> _Exercise goal_: Below are the entries to work from; restate word for word the portion that opens with the line containing "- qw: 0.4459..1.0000" and closes with the line containing "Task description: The", keeping both.

> _Supplied data_:
[Start of Attachment]

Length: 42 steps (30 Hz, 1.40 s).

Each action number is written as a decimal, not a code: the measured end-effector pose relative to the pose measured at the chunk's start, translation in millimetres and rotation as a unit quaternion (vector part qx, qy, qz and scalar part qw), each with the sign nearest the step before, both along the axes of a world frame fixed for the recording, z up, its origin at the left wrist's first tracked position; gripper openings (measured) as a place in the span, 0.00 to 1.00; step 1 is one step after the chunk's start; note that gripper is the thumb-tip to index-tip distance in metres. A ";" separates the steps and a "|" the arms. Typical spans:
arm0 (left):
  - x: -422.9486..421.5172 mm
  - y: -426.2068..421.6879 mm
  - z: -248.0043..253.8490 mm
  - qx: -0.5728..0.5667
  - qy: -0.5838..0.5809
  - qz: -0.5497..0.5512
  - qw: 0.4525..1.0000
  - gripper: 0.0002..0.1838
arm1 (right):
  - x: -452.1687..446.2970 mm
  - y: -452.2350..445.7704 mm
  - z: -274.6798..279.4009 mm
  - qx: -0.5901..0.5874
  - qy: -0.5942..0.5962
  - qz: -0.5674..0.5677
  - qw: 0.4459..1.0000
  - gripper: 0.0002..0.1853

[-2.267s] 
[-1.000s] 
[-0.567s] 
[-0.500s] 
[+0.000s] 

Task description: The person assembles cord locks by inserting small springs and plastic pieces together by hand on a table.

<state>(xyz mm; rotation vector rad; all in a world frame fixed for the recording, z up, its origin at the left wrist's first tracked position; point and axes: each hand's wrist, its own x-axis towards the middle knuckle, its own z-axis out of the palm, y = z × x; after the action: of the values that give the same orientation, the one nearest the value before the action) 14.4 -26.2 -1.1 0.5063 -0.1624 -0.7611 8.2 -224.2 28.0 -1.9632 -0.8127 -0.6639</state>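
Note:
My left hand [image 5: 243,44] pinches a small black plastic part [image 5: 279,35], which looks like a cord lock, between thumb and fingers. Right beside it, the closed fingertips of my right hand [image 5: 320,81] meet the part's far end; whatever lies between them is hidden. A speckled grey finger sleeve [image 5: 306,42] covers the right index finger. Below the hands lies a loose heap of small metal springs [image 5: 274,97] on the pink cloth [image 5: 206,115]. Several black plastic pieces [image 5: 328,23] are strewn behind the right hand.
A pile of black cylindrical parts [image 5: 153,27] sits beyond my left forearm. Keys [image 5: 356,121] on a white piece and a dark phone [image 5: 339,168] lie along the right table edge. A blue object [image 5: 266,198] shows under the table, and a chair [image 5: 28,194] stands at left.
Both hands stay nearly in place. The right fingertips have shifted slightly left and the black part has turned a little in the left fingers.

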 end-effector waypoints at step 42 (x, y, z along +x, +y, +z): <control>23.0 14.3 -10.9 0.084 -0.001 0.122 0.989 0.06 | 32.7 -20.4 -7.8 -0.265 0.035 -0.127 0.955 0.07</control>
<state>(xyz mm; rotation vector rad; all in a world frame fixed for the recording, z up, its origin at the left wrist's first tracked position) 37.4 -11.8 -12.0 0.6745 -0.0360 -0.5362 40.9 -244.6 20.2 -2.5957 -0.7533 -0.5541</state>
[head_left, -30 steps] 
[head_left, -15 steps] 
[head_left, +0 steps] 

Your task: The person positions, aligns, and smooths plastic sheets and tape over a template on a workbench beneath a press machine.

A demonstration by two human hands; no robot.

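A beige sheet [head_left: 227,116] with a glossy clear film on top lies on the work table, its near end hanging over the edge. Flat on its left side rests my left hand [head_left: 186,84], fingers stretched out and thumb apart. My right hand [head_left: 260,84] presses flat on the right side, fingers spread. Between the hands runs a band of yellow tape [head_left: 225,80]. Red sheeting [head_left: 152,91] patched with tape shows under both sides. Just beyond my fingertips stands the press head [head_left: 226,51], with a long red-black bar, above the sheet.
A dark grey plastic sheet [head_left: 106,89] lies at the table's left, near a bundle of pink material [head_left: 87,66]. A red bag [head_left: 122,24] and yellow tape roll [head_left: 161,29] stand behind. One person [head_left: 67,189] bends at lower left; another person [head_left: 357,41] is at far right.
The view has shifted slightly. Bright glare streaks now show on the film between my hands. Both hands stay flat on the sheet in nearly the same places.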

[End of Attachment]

> _Answer section_:
  - qw: 0.4459..1.0000
  - gripper: 0.0002..0.1853

[-2.267s] 
[-1.000s] 
[-0.567s] 
[-0.500s] 
[+0.000s] 

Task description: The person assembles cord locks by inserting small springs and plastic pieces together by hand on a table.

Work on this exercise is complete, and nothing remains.